Restate the last part of the records below word for word, beginning at the line with "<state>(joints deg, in" and ending at the final line.

(Records drawn from a dataset)
------------------------
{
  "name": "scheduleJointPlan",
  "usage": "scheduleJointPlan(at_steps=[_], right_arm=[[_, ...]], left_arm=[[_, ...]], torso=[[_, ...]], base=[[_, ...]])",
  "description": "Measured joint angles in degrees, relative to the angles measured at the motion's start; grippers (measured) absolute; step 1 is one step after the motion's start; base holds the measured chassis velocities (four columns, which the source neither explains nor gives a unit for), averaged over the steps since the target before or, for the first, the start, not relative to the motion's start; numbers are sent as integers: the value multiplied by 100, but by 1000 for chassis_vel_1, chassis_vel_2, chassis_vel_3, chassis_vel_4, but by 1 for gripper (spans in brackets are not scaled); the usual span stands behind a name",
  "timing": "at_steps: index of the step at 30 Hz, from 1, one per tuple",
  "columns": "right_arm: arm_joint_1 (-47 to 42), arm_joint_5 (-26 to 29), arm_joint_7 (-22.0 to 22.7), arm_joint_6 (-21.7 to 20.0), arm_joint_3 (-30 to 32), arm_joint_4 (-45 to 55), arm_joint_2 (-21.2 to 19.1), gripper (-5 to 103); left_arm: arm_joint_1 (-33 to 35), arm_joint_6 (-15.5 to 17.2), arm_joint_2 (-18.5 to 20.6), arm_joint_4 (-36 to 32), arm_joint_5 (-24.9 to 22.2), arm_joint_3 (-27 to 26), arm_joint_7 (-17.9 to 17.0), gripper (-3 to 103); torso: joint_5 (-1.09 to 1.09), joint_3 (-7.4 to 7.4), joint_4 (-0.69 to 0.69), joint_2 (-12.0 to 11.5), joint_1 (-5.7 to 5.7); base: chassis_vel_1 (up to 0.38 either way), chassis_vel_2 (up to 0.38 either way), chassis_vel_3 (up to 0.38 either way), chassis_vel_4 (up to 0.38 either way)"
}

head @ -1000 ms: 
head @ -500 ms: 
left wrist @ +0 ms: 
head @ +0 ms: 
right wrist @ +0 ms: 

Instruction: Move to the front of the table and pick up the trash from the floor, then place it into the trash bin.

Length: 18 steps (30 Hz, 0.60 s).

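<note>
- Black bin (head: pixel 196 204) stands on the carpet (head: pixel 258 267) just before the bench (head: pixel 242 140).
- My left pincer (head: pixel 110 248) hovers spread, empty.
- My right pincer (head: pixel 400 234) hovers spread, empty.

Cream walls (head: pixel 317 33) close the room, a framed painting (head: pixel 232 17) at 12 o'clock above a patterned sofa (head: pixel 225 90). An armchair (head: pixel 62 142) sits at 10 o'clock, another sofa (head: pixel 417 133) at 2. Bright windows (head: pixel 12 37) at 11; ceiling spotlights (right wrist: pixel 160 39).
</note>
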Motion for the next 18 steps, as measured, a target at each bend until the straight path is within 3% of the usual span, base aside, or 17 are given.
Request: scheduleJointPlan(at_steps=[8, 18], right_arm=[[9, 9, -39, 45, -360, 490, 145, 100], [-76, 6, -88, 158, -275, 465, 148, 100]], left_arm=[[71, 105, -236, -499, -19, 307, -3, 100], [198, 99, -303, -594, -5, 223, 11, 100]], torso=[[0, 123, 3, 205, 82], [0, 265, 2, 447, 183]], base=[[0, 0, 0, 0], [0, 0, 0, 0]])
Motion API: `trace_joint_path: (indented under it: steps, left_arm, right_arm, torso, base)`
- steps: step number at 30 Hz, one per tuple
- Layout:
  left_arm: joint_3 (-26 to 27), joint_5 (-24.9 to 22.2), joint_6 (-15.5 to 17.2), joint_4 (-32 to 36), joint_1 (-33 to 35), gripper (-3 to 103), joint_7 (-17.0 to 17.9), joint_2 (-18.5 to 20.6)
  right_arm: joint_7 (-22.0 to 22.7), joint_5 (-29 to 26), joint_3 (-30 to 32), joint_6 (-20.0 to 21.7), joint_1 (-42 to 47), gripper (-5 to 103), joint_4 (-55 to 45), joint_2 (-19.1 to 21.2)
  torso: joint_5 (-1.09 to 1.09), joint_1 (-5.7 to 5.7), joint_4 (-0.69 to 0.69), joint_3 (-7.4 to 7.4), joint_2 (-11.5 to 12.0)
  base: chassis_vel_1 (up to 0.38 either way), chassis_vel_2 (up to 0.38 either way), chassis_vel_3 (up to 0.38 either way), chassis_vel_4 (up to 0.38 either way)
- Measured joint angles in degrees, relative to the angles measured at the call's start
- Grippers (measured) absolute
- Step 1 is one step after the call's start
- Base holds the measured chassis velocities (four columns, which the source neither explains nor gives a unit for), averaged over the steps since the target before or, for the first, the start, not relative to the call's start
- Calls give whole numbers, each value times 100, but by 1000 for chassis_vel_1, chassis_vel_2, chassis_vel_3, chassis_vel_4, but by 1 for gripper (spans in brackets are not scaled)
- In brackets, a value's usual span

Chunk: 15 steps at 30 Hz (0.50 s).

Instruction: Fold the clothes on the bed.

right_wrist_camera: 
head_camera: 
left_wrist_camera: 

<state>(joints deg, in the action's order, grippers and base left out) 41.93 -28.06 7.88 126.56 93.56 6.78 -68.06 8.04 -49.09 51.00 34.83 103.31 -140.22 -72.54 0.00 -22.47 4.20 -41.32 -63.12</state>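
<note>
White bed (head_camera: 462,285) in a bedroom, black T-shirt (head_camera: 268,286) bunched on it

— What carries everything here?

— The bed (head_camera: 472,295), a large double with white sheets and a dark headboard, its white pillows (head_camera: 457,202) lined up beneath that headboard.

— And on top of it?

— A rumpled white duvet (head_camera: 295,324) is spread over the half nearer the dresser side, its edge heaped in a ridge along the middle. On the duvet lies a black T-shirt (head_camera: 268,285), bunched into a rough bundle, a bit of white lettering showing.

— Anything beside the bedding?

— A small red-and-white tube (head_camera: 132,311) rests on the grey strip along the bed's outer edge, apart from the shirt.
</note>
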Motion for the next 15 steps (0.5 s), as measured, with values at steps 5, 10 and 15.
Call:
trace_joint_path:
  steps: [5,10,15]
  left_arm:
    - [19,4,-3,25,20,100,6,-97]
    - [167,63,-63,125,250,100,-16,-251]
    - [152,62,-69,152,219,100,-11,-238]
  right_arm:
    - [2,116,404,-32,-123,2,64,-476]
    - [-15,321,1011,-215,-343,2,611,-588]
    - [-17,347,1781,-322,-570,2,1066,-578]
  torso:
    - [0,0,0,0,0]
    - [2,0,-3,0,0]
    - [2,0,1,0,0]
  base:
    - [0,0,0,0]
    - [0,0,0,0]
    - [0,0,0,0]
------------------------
(Task output):
<state>(joints deg, in the action's order, grippers and base left out) 41.93 -28.06 7.88 126.56 93.56 6.78 -68.06 8.04 -49.09 51.00 34.83 103.31 -140.22 -72.54 0.00 -22.47 4.20 -41.32 -63.12</state>
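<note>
White bed (head_camera: 462,285) in a bedroom, black T-shirt (head_camera: 268,286) bunched on it

— What carries everything here?

— The bed (head_camera: 472,295), a large double with white sheets and a dark headboard, its white pillows (head_camera: 457,202) lined up beneath that headboard.

— And on top of it?

— A rumpled white duvet (head_camera: 295,324) is spread over the half nearer the dresser side, its edge heaped in a ridge along the middle. On the duvet lies a black T-shirt (head_camera: 268,285), bunched into a rough bundle, a bit of white lettering showing.

— Anything beside the bedding?

— A small red-and-white tube (head_camera: 132,311) rests on the grey strip along the bed's outer edge, apart from the shirt.
</note>
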Motion for the next 15 steps (0.5 s), as measured, with values at steps 5, 10 and 15.
Call:
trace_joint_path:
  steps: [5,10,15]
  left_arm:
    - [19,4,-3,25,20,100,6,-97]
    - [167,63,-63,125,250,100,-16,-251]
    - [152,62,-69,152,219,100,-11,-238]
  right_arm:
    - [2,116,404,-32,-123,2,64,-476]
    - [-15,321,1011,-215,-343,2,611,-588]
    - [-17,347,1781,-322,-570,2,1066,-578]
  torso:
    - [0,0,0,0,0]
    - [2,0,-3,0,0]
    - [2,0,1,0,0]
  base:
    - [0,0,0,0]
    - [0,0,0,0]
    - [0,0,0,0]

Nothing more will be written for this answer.